■ **Prompt**
Exact copies of all the lines below are required.

■ **Source data**
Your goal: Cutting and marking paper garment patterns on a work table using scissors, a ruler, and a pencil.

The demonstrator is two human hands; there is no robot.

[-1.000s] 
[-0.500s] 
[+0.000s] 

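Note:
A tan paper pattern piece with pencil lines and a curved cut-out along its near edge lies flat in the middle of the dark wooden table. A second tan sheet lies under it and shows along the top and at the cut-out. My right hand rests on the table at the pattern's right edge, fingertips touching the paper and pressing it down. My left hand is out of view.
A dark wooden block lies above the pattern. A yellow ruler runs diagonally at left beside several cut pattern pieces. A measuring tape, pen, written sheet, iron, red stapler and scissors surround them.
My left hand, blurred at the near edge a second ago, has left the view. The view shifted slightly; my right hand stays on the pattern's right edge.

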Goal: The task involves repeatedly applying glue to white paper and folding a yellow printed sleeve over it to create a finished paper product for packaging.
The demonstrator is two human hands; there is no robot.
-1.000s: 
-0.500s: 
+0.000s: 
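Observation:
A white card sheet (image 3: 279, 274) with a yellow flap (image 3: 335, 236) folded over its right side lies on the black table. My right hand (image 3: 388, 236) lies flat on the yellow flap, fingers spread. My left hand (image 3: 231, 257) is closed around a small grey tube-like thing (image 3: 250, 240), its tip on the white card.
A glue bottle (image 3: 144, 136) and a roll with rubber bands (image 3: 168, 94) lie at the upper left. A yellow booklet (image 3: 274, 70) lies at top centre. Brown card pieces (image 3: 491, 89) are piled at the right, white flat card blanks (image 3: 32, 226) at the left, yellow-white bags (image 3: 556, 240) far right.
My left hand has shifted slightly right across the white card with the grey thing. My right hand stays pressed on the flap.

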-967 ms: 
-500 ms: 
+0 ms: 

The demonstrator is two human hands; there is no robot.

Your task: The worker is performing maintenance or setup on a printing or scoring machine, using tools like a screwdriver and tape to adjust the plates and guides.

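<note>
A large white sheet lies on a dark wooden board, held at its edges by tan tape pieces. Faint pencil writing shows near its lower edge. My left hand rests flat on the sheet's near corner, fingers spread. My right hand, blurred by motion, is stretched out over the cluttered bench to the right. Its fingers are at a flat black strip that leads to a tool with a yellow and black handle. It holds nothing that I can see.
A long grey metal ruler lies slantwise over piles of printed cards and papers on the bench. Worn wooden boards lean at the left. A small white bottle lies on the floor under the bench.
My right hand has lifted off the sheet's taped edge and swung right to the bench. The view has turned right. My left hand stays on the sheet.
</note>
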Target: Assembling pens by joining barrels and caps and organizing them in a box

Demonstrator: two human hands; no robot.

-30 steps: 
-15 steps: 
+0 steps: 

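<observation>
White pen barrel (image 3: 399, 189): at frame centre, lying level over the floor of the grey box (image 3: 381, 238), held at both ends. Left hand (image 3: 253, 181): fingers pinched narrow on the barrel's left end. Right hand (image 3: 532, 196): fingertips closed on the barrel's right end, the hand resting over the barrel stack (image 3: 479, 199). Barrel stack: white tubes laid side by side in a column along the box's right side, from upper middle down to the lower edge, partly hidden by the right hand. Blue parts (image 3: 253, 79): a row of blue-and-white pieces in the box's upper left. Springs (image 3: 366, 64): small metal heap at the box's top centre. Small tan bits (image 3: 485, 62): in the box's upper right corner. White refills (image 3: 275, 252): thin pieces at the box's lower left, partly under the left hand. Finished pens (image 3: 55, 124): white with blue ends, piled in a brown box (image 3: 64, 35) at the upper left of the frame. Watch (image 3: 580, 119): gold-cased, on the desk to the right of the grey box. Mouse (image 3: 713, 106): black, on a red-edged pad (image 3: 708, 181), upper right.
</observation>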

■ **Exercise response**
Your goal: Cutting and marking paper garment patterns on a work table using scissors, a ruler, and a pencil.

The demonstrator is two human hands; there is no robot.

[-1.000s] 
[-0.500s] 
[+0.000s] 

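Note:
A tan paper pattern piece with pencil lines and a curved cut-out along its near edge lies flat in the middle of the dark wooden table. A second tan sheet lies under it and shows along the top and at the cut-out. My right hand rests on the table at the pattern's right edge, fingertips touching the paper and pressing it down. My left hand is out of view.
A dark wooden block lies above the pattern. A yellow ruler runs diagonally at left beside several cut pattern pieces. A measuring tape, pen, written sheet, iron, red stapler and scissors surround them.
My left hand, blurred at the near edge a second ago, has left the view. The view shifted slightly; my right hand stays on the pattern's right edge.
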
Goal: The task involves repeatedly applying glue to white paper and folding a yellow printed sleeve over it to create a finished paper product for packaging.
The demonstrator is two human hands; there is no robot.
-1.000s: 
-0.500s: 
+0.000s: 
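Observation:
A white card sheet (image 3: 279, 274) with a yellow flap (image 3: 335, 236) folded over its right side lies on the black table. My right hand (image 3: 388, 236) lies flat on the yellow flap, fingers spread. My left hand (image 3: 231, 257) is closed around a small grey tube-like thing (image 3: 250, 240), its tip on the white card.
A glue bottle (image 3: 144, 136) and a roll with rubber bands (image 3: 168, 94) lie at the upper left. A yellow booklet (image 3: 274, 70) lies at top centre. Brown card pieces (image 3: 491, 89) are piled at the right, white flat card blanks (image 3: 32, 226) at the left, yellow-white bags (image 3: 556, 240) far right.
My left hand has shifted slightly right across the white card with the grey thing. My right hand stays pressed on the flap.
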
-967 ms: 
-500 ms: 
+0 ms: 

The demonstrator is two human hands; there is no robot.

Your task: The worker is performing maintenance or setup on a printing or scoring machine, using tools like a screwdriver and tape to adjust the plates and guides.

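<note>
A large white sheet lies on a dark wooden board, held at its edges by tan tape pieces. Faint pencil writing shows near its lower edge. My left hand rests flat on the sheet's near corner, fingers spread. My right hand, blurred by motion, is stretched out over the cluttered bench to the right. Its fingers are at a flat black strip that leads to a tool with a yellow and black handle. It holds nothing that I can see.
A long grey metal ruler lies slantwise over piles of printed cards and papers on the bench. Worn wooden boards lean at the left. A small white bottle lies on the floor under the bench.
My right hand has lifted off the sheet's taped edge and swung right to the bench. The view has turned right. My left hand stays on the sheet.
</note>
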Target: Assembling pens by joining barrels and caps and organizing them in a box

Demonstrator: two human hands; no robot.

-30 steps: 
-15 steps: 
+0 steps: 

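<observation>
White pen barrel (image 3: 399, 189): at frame centre, lying level over the floor of the grey box (image 3: 381, 238), held at both ends. Left hand (image 3: 253, 181): fingers pinched narrow on the barrel's left end. Right hand (image 3: 532, 196): fingertips closed on the barrel's right end, the hand resting over the barrel stack (image 3: 479, 199). Barrel stack: white tubes laid side by side in a column along the box's right side, from upper middle down to the lower edge, partly hidden by the right hand. Blue parts (image 3: 253, 79): a row of blue-and-white pieces in the box's upper left. Springs (image 3: 366, 64): small metal heap at the box's top centre. Small tan bits (image 3: 485, 62): in the box's upper right corner. White refills (image 3: 275, 252): thin pieces at the box's lower left, partly under the left hand. Finished pens (image 3: 55, 124): white with blue ends, piled in a brown box (image 3: 64, 35) at the upper left of the frame. Watch (image 3: 580, 119): gold-cased, on the desk to the right of the grey box. Mouse (image 3: 713, 106): black, on a red-edged pad (image 3: 708, 181), upper right.
</observation>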

The answer is finished.